Not necessarily. True, the “support until remarriage or death” model is rare, but as many women are capable of supporting themselves nowadays, it is not unusual to see spousal support orders that expire after a certain time, are reduced over time, and so on. Spousal support isn’t dying, but it is changing.
We share custody equally.
That support calculator was really helpful. Thanks for the link.
Based on the your individual incomes, neither of you need child support.
That’s absurd.
Child support isn’t about what the parents need, it’s about what the child is owed.
Both parents engineered a family with X amount of income with a certain percentage assigned to the rearing of their children. The fact that the parents have elected to dissolve the family structure they had has no bearing on what the children are owned based on the family structure they were brought into.

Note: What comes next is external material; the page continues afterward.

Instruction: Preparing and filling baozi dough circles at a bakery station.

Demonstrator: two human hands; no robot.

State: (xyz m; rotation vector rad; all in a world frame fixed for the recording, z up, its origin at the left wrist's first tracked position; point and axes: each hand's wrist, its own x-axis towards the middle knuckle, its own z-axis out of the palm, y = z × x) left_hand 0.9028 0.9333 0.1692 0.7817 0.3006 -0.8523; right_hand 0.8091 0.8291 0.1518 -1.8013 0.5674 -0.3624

The children have parents that must contribute to their well being.
Your statement makes more sense if you meant “neither of you require spousal support”.
I am happy to pay child support if it means my children have an equal standard of living with their mother as they do with me.
Some people say I shouldn’t pay child support, some say I shouldn’t pay spousal support. The link to the support tables provided above gives me a good sense that I am paying the right amounts.
Sure I could fight but the lawyers would win. I have to look my children in the eye until the day I die.
It’s less than 10% of your income for each. Sounds pretty fair.
A few points
Assuming Canada is even roughly similar to a liberal leaning state like MD re custody and CS, your friend is full of crap re joint/shared custody negating CS. That’s abject nonsense.
With shared custody the CS of 700 for 2 kids given the relative incomes sounds in line or even somewhat low. I paid 750 for 2 kids when my CS started in 1996 and I was making around $ 60,000 a year at the time and my ex was making about $30,000. Your universal medical coverage might skew how Canadian CS and support calculations are performed as health insurance and related health service costs are often a very major household expense in the US.
The alimony you pay relative to your income is not typical at all in the US. Maybe it’s different in Canada. The 7 years of alimony is (to me) utterly insane given your income levels and the fact that your spouse is gainfully employed and making $40,000 + per year. Alimony with two working spouses is pretty rare in the US these days except for maybe a few months to year or so at most post-divorce in most middle class divorces. If you’re wealthy these scenarios can change but your incomes are solidly middle class. It sounds like you were taken to the cleaners in your non-court “separation agreement”. 7 years … wow.
You have about $ 17,000 left in alimony payments re 2 years x 700. Regardless of how foolish it was to agree to that at the time trying to bust the agreement at this point will probably cost you near that in legal fees. Just put your head down, pay it and move on. Console yourself that it was for the family.
I wouldn’t make that assumption.
I’m going through this in Ontario too. My draft agreement is for almost $700 X 2 for the kids ($1,400 a month) plus almost $600 in alimony. I think the OP has a good deal actually. Our incomes aren’t grossly different for either spouse.
I have yet to sign my agreement. The calculators linked above though tell me that my agreement is pretty much in line with the law.
This is fascinating. These alimony amounts sound like US from the 60’s when most women were stay at home housewives. Guess the US and CAnada are two different worlds. If anything I would have bet Canada had a more progressive approach than tbe US instead of more retro.
Well, what Leaffan is talking about is a draft agreement whose terms were (presumably) drafted with the progressive input of both parties involved and agreed to voluntarily. I don’t think that necessarily says anything about typical Canadian court ordered payments.
That said, it seems like law blogs generally support the assertion that spousal support law reform has made slower headway in Canada than it has in the US.